--- Stored data ---

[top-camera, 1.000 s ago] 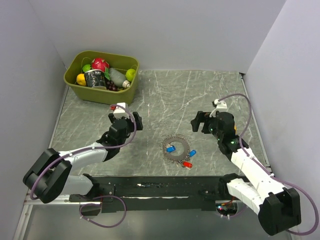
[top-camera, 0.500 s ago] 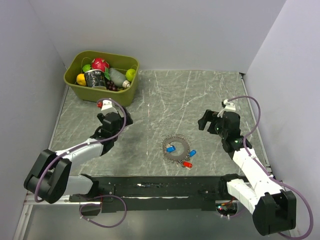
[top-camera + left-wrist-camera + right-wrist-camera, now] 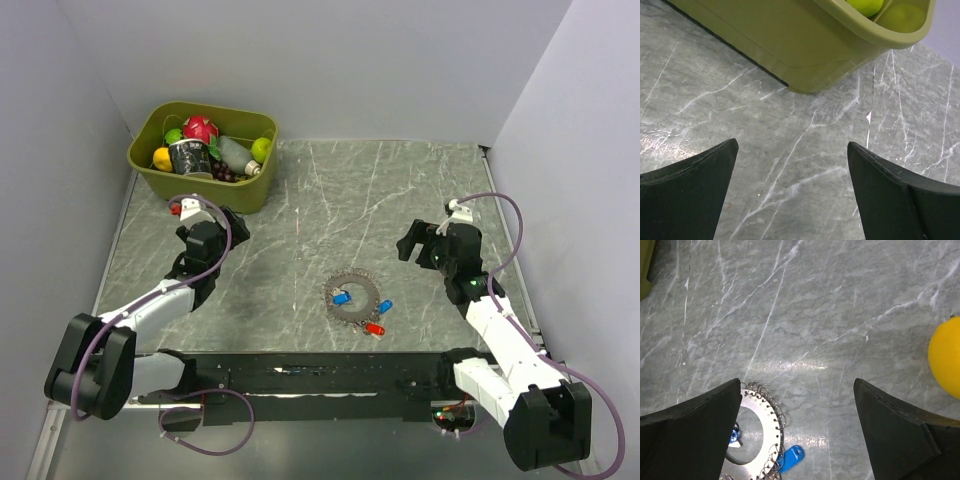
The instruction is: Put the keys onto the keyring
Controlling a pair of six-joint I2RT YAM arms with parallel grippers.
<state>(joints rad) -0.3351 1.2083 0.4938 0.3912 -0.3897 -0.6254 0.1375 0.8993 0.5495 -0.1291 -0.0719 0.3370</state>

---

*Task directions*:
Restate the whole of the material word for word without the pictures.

*Response to the exercise*:
[top-camera, 1.000 s ago] 
[top-camera, 0.500 s ago] 
[top-camera + left-wrist-camera + right-wrist-camera, now] 
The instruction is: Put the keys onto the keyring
Controlling a pair of six-joint I2RT YAM arms with parallel grippers.
<state>(joints rad) -0.3351 1.2083 0.4938 0.3912 -0.3897 -0.6254 0.1375 0.8993 0.5495 -0.1291 -0.0719 0.3370</state>

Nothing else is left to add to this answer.